▶ **WORK TASK**
Retype, word for word, every line from the one holding "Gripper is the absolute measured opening" through the one holding "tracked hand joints" in the entries below, both included, and only those lines.

=== Begin Enclosure ===

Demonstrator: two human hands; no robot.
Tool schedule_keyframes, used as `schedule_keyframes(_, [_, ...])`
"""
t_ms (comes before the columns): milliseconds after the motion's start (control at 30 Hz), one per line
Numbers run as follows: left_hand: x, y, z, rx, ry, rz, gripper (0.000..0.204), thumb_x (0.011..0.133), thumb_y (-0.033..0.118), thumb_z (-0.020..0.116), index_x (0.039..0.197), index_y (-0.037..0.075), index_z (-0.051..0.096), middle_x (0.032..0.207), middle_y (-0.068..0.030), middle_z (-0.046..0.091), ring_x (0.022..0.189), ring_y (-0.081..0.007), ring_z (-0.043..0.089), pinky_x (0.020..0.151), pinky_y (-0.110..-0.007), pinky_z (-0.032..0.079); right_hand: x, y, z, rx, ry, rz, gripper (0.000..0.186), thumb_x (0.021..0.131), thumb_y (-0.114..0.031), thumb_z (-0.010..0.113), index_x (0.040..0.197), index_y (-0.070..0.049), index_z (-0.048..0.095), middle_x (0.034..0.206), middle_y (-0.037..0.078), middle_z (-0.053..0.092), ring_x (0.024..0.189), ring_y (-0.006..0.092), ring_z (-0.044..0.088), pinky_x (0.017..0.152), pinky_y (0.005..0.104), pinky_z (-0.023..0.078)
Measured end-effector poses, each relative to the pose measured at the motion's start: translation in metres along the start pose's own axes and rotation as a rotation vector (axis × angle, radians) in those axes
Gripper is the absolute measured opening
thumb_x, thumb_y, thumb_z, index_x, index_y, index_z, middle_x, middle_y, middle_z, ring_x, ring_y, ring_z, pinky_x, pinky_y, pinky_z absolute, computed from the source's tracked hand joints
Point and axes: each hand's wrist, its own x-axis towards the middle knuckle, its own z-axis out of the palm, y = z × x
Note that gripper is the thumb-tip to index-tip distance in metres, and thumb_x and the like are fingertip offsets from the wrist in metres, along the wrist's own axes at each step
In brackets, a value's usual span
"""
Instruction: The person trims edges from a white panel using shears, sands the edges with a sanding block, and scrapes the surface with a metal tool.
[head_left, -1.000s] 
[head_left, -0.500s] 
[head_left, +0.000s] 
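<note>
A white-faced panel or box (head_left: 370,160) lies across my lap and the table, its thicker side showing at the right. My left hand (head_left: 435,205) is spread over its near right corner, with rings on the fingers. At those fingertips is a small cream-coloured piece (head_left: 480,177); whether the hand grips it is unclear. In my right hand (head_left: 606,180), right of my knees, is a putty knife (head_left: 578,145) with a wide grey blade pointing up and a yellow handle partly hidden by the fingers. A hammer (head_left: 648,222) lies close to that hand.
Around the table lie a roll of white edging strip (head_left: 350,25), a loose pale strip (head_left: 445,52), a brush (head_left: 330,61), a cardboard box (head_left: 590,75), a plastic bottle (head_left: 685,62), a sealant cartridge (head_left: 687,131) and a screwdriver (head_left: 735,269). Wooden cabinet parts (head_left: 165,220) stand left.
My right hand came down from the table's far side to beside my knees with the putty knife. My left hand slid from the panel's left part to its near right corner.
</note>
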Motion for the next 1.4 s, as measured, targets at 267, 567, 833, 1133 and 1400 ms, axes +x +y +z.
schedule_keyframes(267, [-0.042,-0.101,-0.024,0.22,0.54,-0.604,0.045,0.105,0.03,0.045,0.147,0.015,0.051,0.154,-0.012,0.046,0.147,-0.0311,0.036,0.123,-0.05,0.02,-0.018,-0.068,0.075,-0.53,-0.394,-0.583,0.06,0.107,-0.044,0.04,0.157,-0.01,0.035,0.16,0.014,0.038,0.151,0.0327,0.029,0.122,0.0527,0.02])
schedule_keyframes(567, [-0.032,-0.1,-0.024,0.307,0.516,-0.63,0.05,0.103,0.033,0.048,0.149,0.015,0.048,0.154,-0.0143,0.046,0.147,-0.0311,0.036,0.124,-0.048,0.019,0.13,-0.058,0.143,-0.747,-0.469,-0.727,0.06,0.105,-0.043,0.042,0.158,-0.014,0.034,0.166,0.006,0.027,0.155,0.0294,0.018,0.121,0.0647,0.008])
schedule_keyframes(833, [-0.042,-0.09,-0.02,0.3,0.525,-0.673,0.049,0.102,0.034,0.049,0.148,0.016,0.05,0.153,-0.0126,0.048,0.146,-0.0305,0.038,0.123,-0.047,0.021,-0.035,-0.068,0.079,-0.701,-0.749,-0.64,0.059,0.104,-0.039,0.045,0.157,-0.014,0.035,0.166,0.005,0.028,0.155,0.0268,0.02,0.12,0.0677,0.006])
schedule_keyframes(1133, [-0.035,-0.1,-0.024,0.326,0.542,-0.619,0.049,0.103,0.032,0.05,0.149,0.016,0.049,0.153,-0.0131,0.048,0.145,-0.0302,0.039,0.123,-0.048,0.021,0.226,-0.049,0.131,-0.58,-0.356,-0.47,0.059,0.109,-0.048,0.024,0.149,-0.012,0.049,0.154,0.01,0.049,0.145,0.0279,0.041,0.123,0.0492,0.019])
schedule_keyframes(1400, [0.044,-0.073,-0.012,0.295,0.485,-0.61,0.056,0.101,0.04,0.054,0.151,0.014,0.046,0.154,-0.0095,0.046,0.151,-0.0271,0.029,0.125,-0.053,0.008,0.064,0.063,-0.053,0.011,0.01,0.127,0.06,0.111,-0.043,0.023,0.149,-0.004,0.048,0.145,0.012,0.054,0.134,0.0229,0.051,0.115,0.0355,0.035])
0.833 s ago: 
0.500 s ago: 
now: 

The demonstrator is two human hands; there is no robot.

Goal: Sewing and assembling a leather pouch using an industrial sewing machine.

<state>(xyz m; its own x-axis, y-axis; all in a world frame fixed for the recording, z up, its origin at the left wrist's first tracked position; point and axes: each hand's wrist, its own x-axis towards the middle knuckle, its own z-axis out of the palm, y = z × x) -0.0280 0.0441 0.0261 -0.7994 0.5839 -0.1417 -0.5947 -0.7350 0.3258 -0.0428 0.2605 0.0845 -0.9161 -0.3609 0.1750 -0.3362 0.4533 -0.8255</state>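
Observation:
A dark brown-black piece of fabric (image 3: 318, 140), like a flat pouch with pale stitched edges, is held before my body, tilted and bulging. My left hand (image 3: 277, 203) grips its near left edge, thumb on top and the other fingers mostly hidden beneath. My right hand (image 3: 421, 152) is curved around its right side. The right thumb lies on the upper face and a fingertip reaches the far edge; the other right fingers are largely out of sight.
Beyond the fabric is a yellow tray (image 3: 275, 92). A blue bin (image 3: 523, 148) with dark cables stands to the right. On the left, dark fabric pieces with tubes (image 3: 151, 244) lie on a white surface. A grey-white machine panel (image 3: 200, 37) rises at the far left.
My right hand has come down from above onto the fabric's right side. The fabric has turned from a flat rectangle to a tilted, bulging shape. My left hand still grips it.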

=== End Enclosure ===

▶ **OUTPUT FOR THIS TASK**
Gripper is the absolute measured opening
thumb_x, thumb_y, thumb_z, index_x, index_y, index_z, middle_x, middle_y, middle_z, ring_x, ring_y, ring_z, pinky_x, pinky_y, pinky_z absolute, computed from the source's tracked hand joints

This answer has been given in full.